The contribution of the barbarian (thus understanding the word) to the Middle Ages will be variously assessed according to the point of view from which we study them. So far as law and custom and the general shape of society are concerned, the barbarian elements may be the most important. The same is true, in one particular way, of one particular art in some countries. Nothing about a literature can be more essential than the language it uses. A language has its own personality; implies an outlook, reveals a mental activity, and has a resonance, not quite the same as those of any other. Not only the vocabulary—heaven can never mean quite the same as ciel—but the very shape of the syntax is sui generis. Hence in the Germanic countries, including England, the debt of the medieval (and modern) literatures to their barbarian origin is all-pervasive. In other countries, where the Celtic languages and those of the Germanic invaders were both almost completely obliterated by Latin, the situation is quite different. In Middle English literature, after every necessary allowance has been made for French and Latin influences, the tone and rhythm and the very ‘feel’ of every sentence is (in the sense that we are now giving to the word) of barbarian descent. Those who ignore the relation of English to Anglo-Saxon as a ‘merely philological fact’ irrelevant to the literature betray a shocking insensibility to the very mode in which literature exists.
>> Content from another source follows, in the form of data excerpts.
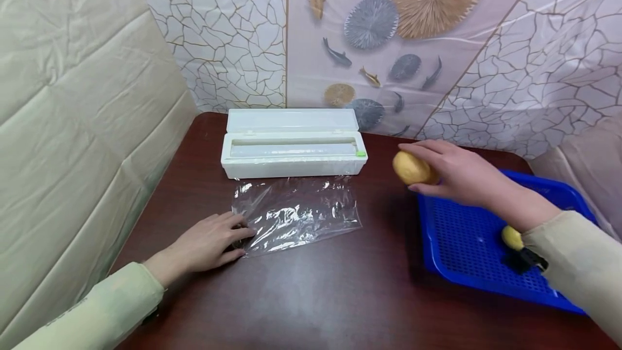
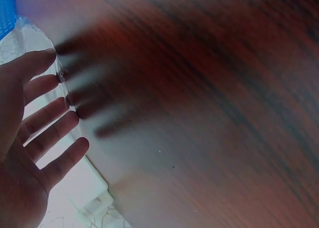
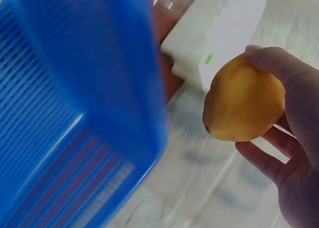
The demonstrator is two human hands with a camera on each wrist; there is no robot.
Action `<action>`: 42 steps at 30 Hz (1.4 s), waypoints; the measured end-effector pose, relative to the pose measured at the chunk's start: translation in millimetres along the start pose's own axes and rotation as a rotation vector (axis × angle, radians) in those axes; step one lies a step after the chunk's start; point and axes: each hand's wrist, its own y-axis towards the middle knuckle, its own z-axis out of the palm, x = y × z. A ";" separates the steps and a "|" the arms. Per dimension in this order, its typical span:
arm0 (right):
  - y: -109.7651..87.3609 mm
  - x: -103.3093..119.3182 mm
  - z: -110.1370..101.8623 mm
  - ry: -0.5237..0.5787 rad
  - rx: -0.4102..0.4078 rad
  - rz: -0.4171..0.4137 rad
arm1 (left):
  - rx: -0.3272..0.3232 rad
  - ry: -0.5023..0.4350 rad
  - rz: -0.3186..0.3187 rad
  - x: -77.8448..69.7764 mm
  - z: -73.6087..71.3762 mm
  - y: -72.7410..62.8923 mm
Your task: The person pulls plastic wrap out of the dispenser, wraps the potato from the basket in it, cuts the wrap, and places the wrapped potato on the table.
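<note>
You have a smooth-skinned, rounded yellow fruit point(image 1: 410, 168) raised at the near-left rim of a shallow blue plastic basket point(image 1: 430, 247), whose floor is perforated with rows of small holes; the right wrist view shows the fruit tapering slightly to a dark spot at one end. A second yellow fruit point(image 1: 512, 236), partly hidden by your sleeve, lies in that basket. In front of you, a sheet of thin, clear, glossy plastic film point(image 1: 301, 217) spreads creased and shining over the dark reddish-brown, wood-grained table point(image 1: 316, 301). It reaches back to a long white plastic box point(image 1: 293, 169) with squared edges, its hinged lid point(image 1: 291, 120) standing up, a pale cylindrical roll point(image 1: 293, 150) inside and a small bright green tab point(image 1: 360, 153) at the right end.

Your right hand point(image 1: 459, 174) reaches in above the basket and grips the first fruit, thumb on one side and curved fingers on the other. Your left hand point(image 1: 209, 242) is low, palm down at the film's left edge; its fingers are spread and loosely extended, some tips touching the film, with no grip around anything. Both forearms wear pale cream sleeves point(image 1: 121, 298).
</note>
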 end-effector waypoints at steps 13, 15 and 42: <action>82.1 65.5 51.4 0.045 0.191 -0.169 | 0.003 0.001 0.006 -0.3 -1.6 2.0; 91.6 73.4 59.4 0.043 0.215 -0.194 | 0.004 0.000 0.009 -0.2 -1.2 2.3; 127.6 120.0 148.6 -0.092 0.312 -0.301 | 0.001 0.019 0.018 3.6 -0.1 2.9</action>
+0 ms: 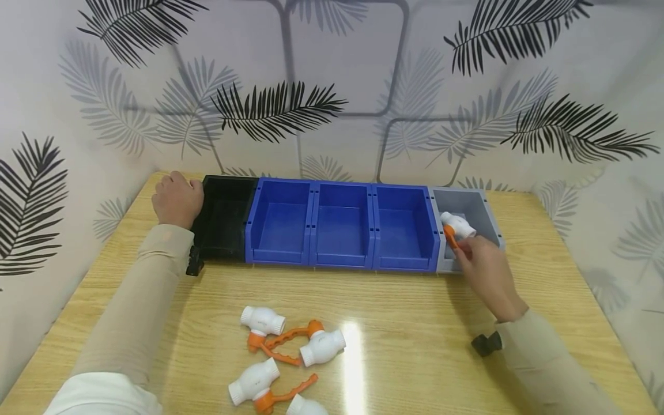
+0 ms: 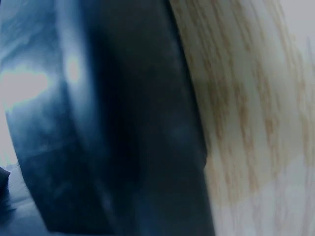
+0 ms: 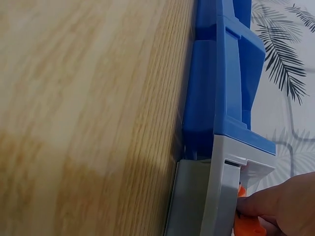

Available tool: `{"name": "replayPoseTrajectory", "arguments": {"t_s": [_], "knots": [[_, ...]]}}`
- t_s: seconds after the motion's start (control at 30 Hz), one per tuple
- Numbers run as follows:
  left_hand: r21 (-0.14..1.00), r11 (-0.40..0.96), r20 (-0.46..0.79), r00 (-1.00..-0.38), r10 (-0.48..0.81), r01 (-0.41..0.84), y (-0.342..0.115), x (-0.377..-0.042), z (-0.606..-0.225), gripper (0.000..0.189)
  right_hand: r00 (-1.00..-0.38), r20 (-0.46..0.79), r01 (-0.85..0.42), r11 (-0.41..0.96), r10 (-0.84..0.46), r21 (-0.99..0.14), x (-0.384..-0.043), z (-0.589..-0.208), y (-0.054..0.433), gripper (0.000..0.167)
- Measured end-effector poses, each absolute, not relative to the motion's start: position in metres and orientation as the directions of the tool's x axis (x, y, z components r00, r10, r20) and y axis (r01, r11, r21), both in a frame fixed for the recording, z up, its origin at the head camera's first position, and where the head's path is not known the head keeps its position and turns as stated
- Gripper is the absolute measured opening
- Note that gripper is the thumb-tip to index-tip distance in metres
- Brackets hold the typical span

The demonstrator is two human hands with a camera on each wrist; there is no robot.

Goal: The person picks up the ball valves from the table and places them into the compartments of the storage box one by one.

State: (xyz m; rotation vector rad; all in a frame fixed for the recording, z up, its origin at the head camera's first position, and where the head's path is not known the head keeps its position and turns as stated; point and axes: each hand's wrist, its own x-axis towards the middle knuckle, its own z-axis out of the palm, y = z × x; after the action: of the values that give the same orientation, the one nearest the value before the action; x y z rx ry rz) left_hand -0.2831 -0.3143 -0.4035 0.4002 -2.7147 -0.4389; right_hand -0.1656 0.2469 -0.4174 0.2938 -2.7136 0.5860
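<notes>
Across the back stands a pale wall (image 1: 342, 57) patterned with black and grey fronds. Before it spreads the wood-grain surface (image 1: 415, 323), with a bright streak of light near its front. Along its far part five bins stand side by side: a black bin (image 1: 225, 222) at the left end, three blue bins (image 1: 340, 260) in the middle, and a grey bin (image 1: 476, 206) at the right end. Both my forearms reach forward in beige sleeves (image 1: 140, 300).

My left hand (image 1: 178, 200) is just beside the black bin's left wall, knuckles up. Its fingers look folded, but their tips are hidden, so I cannot tell whether they hold anything. My right hand (image 1: 487, 274) reaches over the front of the grey bin, thumb and fingers clamped on the held valve (image 1: 459, 225). That valve is within the grey bin, its white body tilted; whether it touches the bottom I cannot tell.

Nearer me, left of the streak, four loose valves (image 1: 323, 348) lie on the surface, the nearest cut off by the lower edge of the head view. Smaller still, a black clip (image 1: 486, 344) sits at my right wrist. Slimmest is the orange handle (image 1: 450, 235) between my right fingertips.
</notes>
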Motion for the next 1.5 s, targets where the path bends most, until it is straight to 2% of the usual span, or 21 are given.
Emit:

For the student of culture in a narrower sense—that is, of thought, sentiment, and imagination—the barbarian elements may be less important. Even for him they are doubtless by no means negligible. Fragments of nonclassical Paganism survive in Old Norse, Anglo-Saxon, Irish, and Welsh; they are thought by most scholars to underlie a great deal of Arthurian romance. Medieval love-poetry may owe something to barbarian manners. Ballads, till a very late period, may throw up fragments of prehistoric (if it is not perennial) folklore. But we must see these things in proportion. The Old Norse and Celtic texts were, and remained till modern times, utterly unknown outside a very limited area. Changes in language soon made Anglo-Saxon unintelligible even in England. Elements from the old Germanic and the old Celtic world undoubtedly exist in the later vernaculars. But how hard we have to look for them! For one reference to Wade or Weland we meet fifty to Hector, Aeneas, Alexander, or Caesar. For one probable relic of Celtic religion dug out of a medieval book we meet, clear and emphatic, a score of references to Mars and Venus and Diana. The debt which the love-poets may owe to the barbarians is shadowy and conjectural; their debt to the classics, or even, as now appears, to the Arabians, is much more certain.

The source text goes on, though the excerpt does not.